Assignment — Nothing but the pictures may be left out. Restate the rest of the entries word for word.

Input —

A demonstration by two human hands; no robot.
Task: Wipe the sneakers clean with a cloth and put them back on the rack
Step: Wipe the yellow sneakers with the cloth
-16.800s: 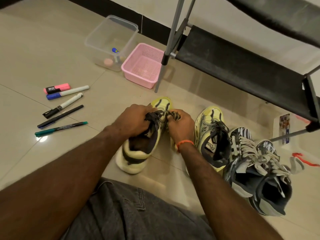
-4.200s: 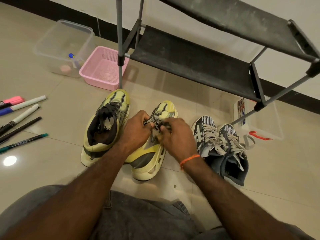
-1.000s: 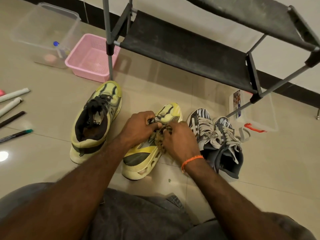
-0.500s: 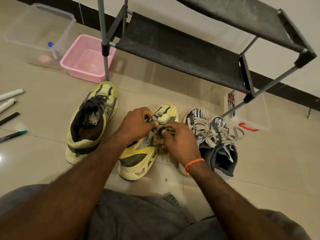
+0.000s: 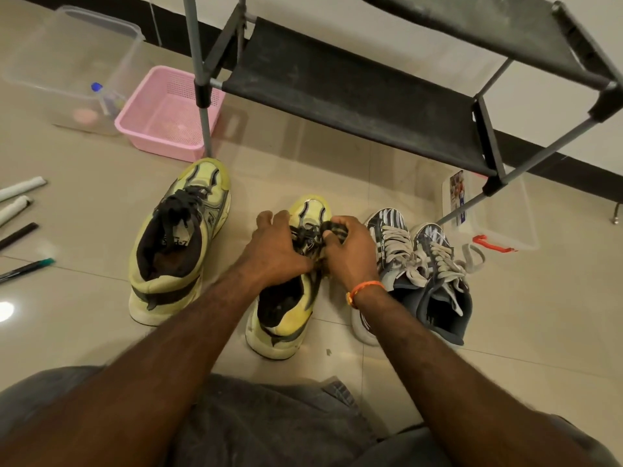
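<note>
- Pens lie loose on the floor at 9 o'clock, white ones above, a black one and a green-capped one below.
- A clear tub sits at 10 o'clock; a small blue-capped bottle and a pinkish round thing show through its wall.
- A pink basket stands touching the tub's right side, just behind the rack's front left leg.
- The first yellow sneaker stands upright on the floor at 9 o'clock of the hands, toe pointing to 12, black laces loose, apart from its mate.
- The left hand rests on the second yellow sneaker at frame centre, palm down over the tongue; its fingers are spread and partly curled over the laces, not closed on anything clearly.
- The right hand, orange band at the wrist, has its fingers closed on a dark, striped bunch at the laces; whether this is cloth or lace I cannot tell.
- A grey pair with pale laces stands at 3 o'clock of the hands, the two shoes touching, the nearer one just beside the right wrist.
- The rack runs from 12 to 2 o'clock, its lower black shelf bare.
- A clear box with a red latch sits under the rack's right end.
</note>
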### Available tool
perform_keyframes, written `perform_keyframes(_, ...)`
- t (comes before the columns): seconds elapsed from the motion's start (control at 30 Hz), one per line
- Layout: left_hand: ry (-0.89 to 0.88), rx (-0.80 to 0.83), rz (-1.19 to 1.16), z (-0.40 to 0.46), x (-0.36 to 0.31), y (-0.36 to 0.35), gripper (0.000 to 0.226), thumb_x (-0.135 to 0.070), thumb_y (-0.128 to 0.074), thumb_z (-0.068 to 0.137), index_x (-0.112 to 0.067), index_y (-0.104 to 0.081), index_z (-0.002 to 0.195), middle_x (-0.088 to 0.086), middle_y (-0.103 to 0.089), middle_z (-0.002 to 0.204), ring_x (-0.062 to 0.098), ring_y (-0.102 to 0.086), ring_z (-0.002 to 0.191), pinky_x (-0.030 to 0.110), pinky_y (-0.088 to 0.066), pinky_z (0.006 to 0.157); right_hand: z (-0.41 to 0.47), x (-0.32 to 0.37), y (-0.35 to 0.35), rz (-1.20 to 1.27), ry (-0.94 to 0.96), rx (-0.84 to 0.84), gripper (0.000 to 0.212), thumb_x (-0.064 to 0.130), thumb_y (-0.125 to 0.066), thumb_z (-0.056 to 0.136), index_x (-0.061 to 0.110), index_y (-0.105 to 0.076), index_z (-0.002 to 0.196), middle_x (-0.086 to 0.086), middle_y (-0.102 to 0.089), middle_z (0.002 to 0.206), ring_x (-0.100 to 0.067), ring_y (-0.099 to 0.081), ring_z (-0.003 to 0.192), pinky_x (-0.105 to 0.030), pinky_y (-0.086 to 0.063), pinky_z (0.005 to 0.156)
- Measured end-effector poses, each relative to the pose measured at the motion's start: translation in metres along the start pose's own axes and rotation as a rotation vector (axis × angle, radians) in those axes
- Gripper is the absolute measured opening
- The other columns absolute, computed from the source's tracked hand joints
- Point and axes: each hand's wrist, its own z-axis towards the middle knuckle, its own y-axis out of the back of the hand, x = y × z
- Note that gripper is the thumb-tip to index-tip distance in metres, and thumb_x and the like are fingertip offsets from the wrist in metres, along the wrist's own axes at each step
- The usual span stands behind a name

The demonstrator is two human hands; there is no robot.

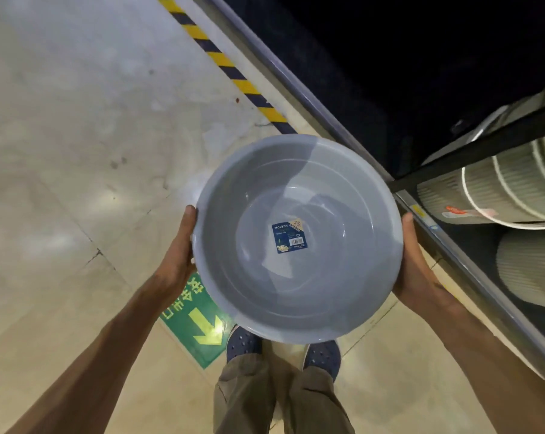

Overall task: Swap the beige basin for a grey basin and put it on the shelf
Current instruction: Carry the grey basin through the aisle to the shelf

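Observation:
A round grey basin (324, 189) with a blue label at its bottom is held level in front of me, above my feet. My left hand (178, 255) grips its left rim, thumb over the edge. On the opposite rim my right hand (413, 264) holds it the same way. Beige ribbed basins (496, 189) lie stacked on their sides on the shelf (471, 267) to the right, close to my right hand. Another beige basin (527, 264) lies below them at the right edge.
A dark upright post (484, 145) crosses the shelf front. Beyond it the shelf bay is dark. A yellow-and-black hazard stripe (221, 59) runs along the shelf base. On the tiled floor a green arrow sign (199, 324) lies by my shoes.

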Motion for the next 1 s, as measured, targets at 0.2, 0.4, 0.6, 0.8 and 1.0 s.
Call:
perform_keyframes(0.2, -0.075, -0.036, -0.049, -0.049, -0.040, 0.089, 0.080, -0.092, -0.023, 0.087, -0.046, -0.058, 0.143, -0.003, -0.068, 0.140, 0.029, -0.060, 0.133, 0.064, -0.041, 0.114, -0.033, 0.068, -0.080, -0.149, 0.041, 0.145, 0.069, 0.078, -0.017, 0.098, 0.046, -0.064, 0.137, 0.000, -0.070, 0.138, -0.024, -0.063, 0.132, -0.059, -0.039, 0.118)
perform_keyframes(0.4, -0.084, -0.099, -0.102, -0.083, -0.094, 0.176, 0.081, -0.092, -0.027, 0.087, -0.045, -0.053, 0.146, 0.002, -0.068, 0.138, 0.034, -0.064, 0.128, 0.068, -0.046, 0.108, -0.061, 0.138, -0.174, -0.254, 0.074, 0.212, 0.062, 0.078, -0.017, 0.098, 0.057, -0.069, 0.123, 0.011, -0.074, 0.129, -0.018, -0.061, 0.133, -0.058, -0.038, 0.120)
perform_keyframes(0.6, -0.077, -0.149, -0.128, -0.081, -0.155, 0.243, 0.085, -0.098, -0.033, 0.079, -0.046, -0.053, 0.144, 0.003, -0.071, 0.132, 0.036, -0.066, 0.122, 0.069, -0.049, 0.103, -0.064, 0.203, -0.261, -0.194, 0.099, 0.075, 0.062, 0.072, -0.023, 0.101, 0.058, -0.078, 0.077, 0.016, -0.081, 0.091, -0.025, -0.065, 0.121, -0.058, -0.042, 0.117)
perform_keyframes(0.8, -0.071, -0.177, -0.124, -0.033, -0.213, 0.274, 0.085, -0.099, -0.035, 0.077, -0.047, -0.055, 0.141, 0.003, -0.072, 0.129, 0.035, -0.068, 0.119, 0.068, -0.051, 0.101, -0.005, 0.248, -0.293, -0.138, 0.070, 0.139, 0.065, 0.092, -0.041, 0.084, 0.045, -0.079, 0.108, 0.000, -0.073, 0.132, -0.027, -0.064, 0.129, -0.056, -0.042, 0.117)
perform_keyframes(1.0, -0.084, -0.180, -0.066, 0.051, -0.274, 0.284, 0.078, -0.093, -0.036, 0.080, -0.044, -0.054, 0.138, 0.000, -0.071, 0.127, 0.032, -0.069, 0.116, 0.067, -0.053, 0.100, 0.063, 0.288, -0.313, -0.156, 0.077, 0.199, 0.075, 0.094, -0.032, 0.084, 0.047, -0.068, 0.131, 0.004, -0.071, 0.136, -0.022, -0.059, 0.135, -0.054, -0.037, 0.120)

Response to this exercise —
A demonstration by two human hands; no robot.
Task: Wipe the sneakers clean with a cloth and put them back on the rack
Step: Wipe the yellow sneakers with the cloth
-16.800s: 
-4.200s: 
-1.000s: 
-0.500s: 
+0.000s: 
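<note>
- Pens lie loose on the floor at 9 o'clock, white ones above, a black one and a green-capped one below.
- A clear tub sits at 10 o'clock; a small blue-capped bottle and a pinkish round thing show through its wall.
- A pink basket stands touching the tub's right side, just behind the rack's front left leg.
- The first yellow sneaker stands upright on the floor at 9 o'clock of the hands, toe pointing to 12, black laces loose, apart from its mate.
- The left hand rests on the second yellow sneaker at frame centre, palm down over the tongue; its fingers are spread and partly curled over the laces, not closed on anything clearly.
- The right hand, orange band at the wrist, has its fingers closed on a dark, striped bunch at the laces; whether this is cloth or lace I cannot tell.
- A grey pair with pale laces stands at 3 o'clock of the hands, the two shoes touching, the nearer one just beside the right wrist.
- The rack runs from 12 to 2 o'clock, its lower black shelf bare.
- A clear box with a red latch sits under the rack's right end.
</note>
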### Available tool
perform_keyframes, written `perform_keyframes(_, ...)`
- t (comes before the columns): seconds elapsed from the motion's start (control at 30 Hz), one per line
- Layout: left_hand: ry (-0.89 to 0.88), rx (-0.80 to 0.83), rz (-1.19 to 1.16), z (-0.40 to 0.46), x (-0.36 to 0.31), y (-0.36 to 0.35), gripper (0.000 to 0.226), thumb_x (-0.135 to 0.070), thumb_y (-0.128 to 0.074), thumb_z (-0.068 to 0.137), index_x (-0.112 to 0.067), index_y (-0.104 to 0.081), index_z (-0.002 to 0.195), middle_x (-0.088 to 0.086), middle_y (-0.103 to 0.089), middle_z (-0.002 to 0.204), ring_x (-0.062 to 0.098), ring_y (-0.102 to 0.086), ring_z (-0.002 to 0.191), pinky_x (-0.030 to 0.110), pinky_y (-0.088 to 0.066), pinky_z (0.006 to 0.157); right_hand: z (-0.41 to 0.47), x (-0.32 to 0.37), y (-0.35 to 0.35), rz (-1.20 to 1.27), ry (-0.94 to 0.96), rx (-0.84 to 0.84), gripper (0.000 to 0.212), thumb_x (-0.064 to 0.130), thumb_y (-0.125 to 0.066), thumb_z (-0.056 to 0.136), index_x (-0.061 to 0.110), index_y (-0.105 to 0.076), index_z (-0.002 to 0.196), middle_x (-0.086 to 0.086), middle_y (-0.102 to 0.089), middle_z (0.002 to 0.206), ring_x (-0.100 to 0.067), ring_y (-0.099 to 0.081), ring_z (-0.003 to 0.192), pinky_x (-0.105 to 0.030), pinky_y (-0.086 to 0.063), pinky_z (0.005 to 0.156)
- Measured end-effector poses, each relative to the pose measured at the motion's start: translation in metres along the start pose's own axes and rotation as a rotation vector (axis × angle, radians) in those axes
- Gripper is the absolute measured opening
- The other columns absolute, computed from the source's tracked hand joints
- Point and axes: each hand's wrist, its own z-axis towards the middle knuckle, its own y-axis out of the back of the hand, x = y × z
- Note that gripper is the thumb-tip to index-tip distance in metres, and thumb_x and the like are fingertip offsets from the wrist in metres, along the wrist's own axes at each step
- The usual span stands behind a name

The demonstrator is two human hands; there is no robot.


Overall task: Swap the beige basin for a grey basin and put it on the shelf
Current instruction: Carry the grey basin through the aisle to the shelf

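Observation:
A round grey basin (324, 189) with a blue label at its bottom is held level in front of me, above my feet. My left hand (178, 255) grips its left rim, thumb over the edge. On the opposite rim my right hand (413, 264) holds it the same way. Beige ribbed basins (496, 189) lie stacked on their sides on the shelf (471, 267) to the right, close to my right hand. Another beige basin (527, 264) lies below them at the right edge.
A dark upright post (484, 145) crosses the shelf front. Beyond it the shelf bay is dark. A yellow-and-black hazard stripe (221, 59) runs along the shelf base. On the tiled floor a green arrow sign (199, 324) lies by my shoes.
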
Motion for the next 1 s, as measured, targets at 0.2, 0.4, 0.6, 0.8 and 1.0 s.
Call:
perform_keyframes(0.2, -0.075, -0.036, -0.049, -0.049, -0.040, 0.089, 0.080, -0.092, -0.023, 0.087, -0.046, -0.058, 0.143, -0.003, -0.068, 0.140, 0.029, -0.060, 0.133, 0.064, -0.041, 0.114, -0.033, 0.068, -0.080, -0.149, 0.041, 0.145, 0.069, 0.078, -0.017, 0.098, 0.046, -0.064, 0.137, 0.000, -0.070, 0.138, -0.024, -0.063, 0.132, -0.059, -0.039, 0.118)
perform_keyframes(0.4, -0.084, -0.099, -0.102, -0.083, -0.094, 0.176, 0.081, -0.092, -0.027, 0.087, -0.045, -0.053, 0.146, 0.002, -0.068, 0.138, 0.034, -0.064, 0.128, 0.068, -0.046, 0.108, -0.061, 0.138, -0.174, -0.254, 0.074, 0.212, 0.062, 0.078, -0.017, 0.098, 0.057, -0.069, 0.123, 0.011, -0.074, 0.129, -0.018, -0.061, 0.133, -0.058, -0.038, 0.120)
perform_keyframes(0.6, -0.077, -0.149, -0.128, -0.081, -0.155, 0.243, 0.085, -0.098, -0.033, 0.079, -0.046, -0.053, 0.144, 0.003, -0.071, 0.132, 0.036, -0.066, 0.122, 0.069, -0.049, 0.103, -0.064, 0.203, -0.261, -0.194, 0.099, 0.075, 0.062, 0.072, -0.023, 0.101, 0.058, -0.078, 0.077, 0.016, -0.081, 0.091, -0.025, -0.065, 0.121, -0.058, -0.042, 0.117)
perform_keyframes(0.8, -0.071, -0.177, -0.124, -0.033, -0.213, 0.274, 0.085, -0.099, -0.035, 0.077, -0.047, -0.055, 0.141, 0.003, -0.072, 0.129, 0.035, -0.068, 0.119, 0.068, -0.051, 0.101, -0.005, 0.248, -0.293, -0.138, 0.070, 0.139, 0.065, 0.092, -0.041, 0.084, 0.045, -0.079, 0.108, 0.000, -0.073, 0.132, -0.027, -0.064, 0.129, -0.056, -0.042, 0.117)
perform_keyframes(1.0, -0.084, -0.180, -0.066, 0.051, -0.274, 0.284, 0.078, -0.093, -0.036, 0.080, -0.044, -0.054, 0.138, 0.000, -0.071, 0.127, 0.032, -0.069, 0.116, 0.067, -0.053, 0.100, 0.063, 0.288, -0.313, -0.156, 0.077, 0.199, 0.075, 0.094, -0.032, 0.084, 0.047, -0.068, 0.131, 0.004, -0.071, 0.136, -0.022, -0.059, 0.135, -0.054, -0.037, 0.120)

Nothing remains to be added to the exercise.